The U.S. Senate Agriculture Committee has released a long-awaited draft bill aimed at regulating cryptocurrencies and digital commodities under federal law. 

The proposal, jointly introduced by Senator John Boozman (R–Arkansas) and Senator Cory Booker (D–New Jersey), marks a major step toward establishing a comprehensive framework for digital assets,  including Bitcoin and Ether.

The draft bill seeks to resolve years of regulatory uncertainty by clarifying the roles of federal agencies in overseeing the crypto market. It grants the Commodity Futures Trading Commission (CFTC) expanded authority over digital commodity trading, aligning parts of the cryptocurrency sector with traditional commodities supervision. 

Senator Boozman described the proposal as a crucial measure to ensure fairness and transparency while protecting consumers, noting it “lays an important marker as we work toward final policy language.”

Senator Booker emphasised the need to safeguard Americans as digital financial tools gain popularity. The draft includes multiple investor protection measures, such as: Segregation of customer funds on crypto platforms, clear disclosure of investment risks, rules to prevent conflicts of interest and limit related-party trading, provisions to strengthen market liquidity and stability.

A key feature of the proposal is its call for cooperation between the CFTC and the Securities and Exchange Commission (SEC), encouraging coordination on overlapping jurisdictions and policy implementation. 

The bill also supports self-custody rights and emerging blockchain technologies while providing funding for the CFTC’s expanded oversight responsibilities.

Despite its progress, the bill remains incomplete.

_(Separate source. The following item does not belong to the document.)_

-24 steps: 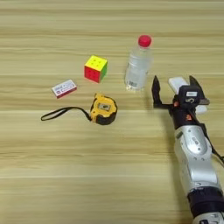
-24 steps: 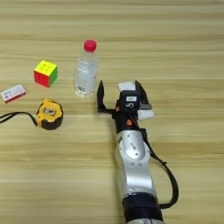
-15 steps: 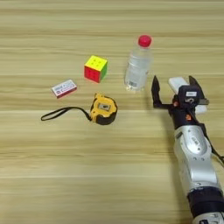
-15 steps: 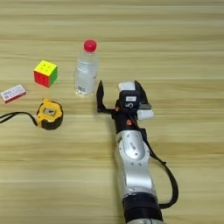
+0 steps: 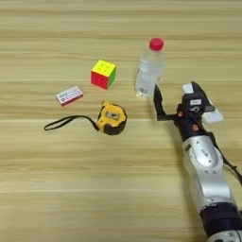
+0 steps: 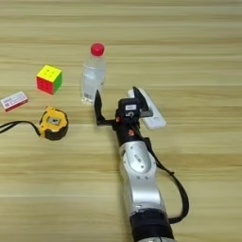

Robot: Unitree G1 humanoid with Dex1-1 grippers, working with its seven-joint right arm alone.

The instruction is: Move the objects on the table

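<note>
- The right gripper (image 6: 117, 101) stands wide open and empty, just right of the water bottle (image 6: 92, 75).
- The upright bottle lies forward-left of it; the white remote (image 6: 153, 116) sits under its right finger.

The table (image 5: 56, 198) is light wood with a smooth, faintly shiny finish and long plank grain. The water bottle (image 5: 149, 73) at 12 o'clock is clear, glossy plastic with a matt red cap (image 5: 156, 44). The tape measure (image 5: 112, 118) has a smooth yellow and black plastic case and a matt black cloth-like strap (image 5: 66, 122). The remote (image 6: 152, 113) looks like smooth white plastic. The forearm (image 6: 139, 182) at 5 o'clock is brushed silvery metal; the gripper (image 6: 117, 101) looks matt black.
</note>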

Critical elements, including the precise definition of “digital commodity” and the full scope of the CFTC’s authority, are still under negotiation. 

The Senate Banking Committee, which oversees securities regulation, must integrate its draft before a unified bill can move forward, a process that could take several months.

The draft instructs the CFTC to establish conflict-of-interest rules for firms that operate both trading platforms and market-making services within 18 months. 

The goal is to prevent vertically integrated structures from gaining unfair advantages and to maintain regulatory fairness.